Return of Collexis’ Property. Each of the Employee Released Parties (as defined below) is expected to return to CHI all of the property owned by or in or to which rights are held by Collexis or any affiliate thereof, including, without limitation, credit cards, software and any books or records of the CHI or Collexis B.V. The Employee may retain his Collexis B.V.-provided computer and cell phone, but may not retain computer software, whether on such devices or otherwise, that is licensed to or owned by Collexis or any affiliate thereof.

8.
Consultation.
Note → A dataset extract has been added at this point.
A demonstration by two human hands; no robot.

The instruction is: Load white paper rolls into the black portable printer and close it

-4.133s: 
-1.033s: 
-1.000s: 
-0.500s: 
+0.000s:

Information to the UWV (Employee Insurance Administration Agency) and/or the CWI (Organization for Work and Income) in connection with an application for unemployment benefits will only be given after consultation between the Parties.

9.
Confidentiality and Disclosure. The Parties will observe confidentiality in respect of the content of this settlement and will not submit it to any third parties, unless it must be submitted to the UWV (Employee Insurance Administration Agency) and/or the CWI (Organisation for Work and Income) in connection with an application for unemployment benefits. In particular, the Parties will not make any statements regarding the content of this settlement agreement concluded between the Parties to other employees or former employees of Collexis B.V. Notwithstanding any provision to the contrary in this Agreement or any other agreement entered into of even date herewith, Collexis shall have the sole and exclusive right to make such disclosures of this Agreement, the Lock Up Agreement and the Stock Option Agreement as it may determine in its sole and absolute discretion to comply with any and all applicable United States federal and state securities laws and other disclosure, contractual or regulatory requirements.

10.
Collexis’ Confidential Information. Each of the Employee Released Parties, directly and indirectly, shall maintain the confidentiality and make no disclosure or use whatsoever of the trade secrets, operations, technology, financial condition, etc. of Collexis and any affiliate thereof.

11.
Non-Competition. Each of the Employee Released Parties agrees not to compete, directly or indirectly, with Collexis or any affiliate thereof in the knowledge discovery and search industry for a period of one (1) year from the Separation Date.

12.
Assignment of Rights to Collexis of Intellectual Property. Each of the Employee Released Parties gives up and assigns to CHI any and all rights and claims to any and all intellectual property of or otherwise used by Collexis or any affiliate thereof.

13.
Permitted Separation. The termination of the labor contract does not relate to the existence of any termination restriction as mentioned in Article 7:647,648,670 and 670a BW or any other ban on the termination of the labor agreement.

14.
Termination of Collexis’ Legal Proceedings. Collexis agrees and agrees to cause its controlled affiliates to terminate any current legal proceedings it may have brought against any Employee Released Party (as defined below) with prejudice.

15.
Termination of Employee’s Legal Proceedings. Each of the Employee Released Parties agrees to terminate any current legal proceedings it may have brought against the Collexis or any Collexis Released Party with prejudice.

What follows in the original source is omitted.